Fig 4 — Gal-9 inhibition of human NK cell activity is Tim-3 independent. Blocking experiments were carried out as described in Materials and Methods. (A) PCR detection of the 6 genes shown to be maximally differentially expressed (greater than 7-fold change) in the microarray analysis was performed on isolated NK cells (n = 4 normal subjects) after 24 h of incubation with Gal-9 in the presence of anti-Tim-3 or control IgG antibodies (10 μg/ml). Gene expression in the IgG condition was normalized to 1 for all genes (white bar), and expression in the anti-Tim condition was compared to that of IgG control samples. Blocking Tim-3 had no effect on gene transcription for all genes tested. (B) The top panel shows representative flow-cytometric histograms of IFN-γ production in IL-12/IL-15-stimulated NK cells in the presence of IgG with or without Gal-9, and the bottom panel shows the same samples in the presence of anti-Tim-3 antibody with or without Gal-9. Downregulation of IFN-γ was seen on the addition of Gal-9 (right 2 histograms); however, anti-Tim had no effect in this assay, as IFN-γ production was similar to that of IgG control samples. (C) Flow-cytometric histograms show IFN-γ production in IL-12/IL-15-stimulated, FACS-sorted Tim-3^high and Tim-3^low/neg NK cell subsets in the presence of IgG or anti-Tim-3, all treated with Gal-9. IFN-γ production in the anti-Tim-3 conditions were similar to those of IgG controls, suggesting that blocking Tim-3 does not block the effect of Gal-9 in this assay. (D) Flow-cytometric dot plots show the same sorted samples assayed for LAK activity (as described above). CFSE-stained K562 target cells are shown on the x axis, and 7-AAD is shown on the y axis. The percentages describe the double positive (dead) cells detected after 4 h of coincubation with the indicated NK cell subset at a ratio of 10 NK cells to 1 target cell. LAK activity in the anti-Tim-3 condition was similar to that of control IgG.

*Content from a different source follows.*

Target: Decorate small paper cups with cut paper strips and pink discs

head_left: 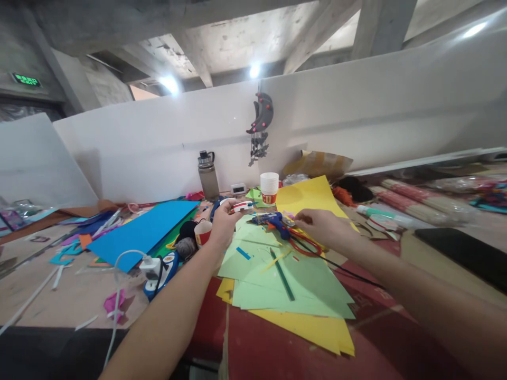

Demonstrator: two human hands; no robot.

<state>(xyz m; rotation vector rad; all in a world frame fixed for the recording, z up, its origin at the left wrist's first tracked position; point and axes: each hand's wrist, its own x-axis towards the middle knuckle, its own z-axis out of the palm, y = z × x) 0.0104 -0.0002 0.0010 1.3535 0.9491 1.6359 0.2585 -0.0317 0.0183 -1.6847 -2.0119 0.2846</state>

NK cells from Gal-9 KO mice demonstrate greater activity.

In order to test the hypothesis that the absence of Gal-9 is associated with more activated NK cells, we examined the phenotype and maturation stage of spleen- and liver-derived NK cells in Gal-9 KO mice. NK cell levels were similar in the spleens and livers of Gal-9 KO mice and control mice (data not shown). However, the mean fluorescence intensity (MFI) of CD107a, a lysosome-associated membrane glycoprotein expressed on the cell surface following release of cytotoxic granule contents (44), and the percentage of NK cells that spontaneously degranulated were greater in Gal-9 KO mice than WT mice (Fig. 5A). Accordingly, there were significant phenotypic differences; specifically, higher expression levels of activating receptors NKG2D and NKp46 were evident on both spleen- and liver-derived NK cells in the Gal-9 KO mice. The pattern was similar for both tissues, but the differences were more pronounced for liver-derived NK cells (Fig. 5B and C). No difference was observed for the expression of NKG2A (inhibitory receptor), NKG2C, or CD69 (activating receptors) (data not shown).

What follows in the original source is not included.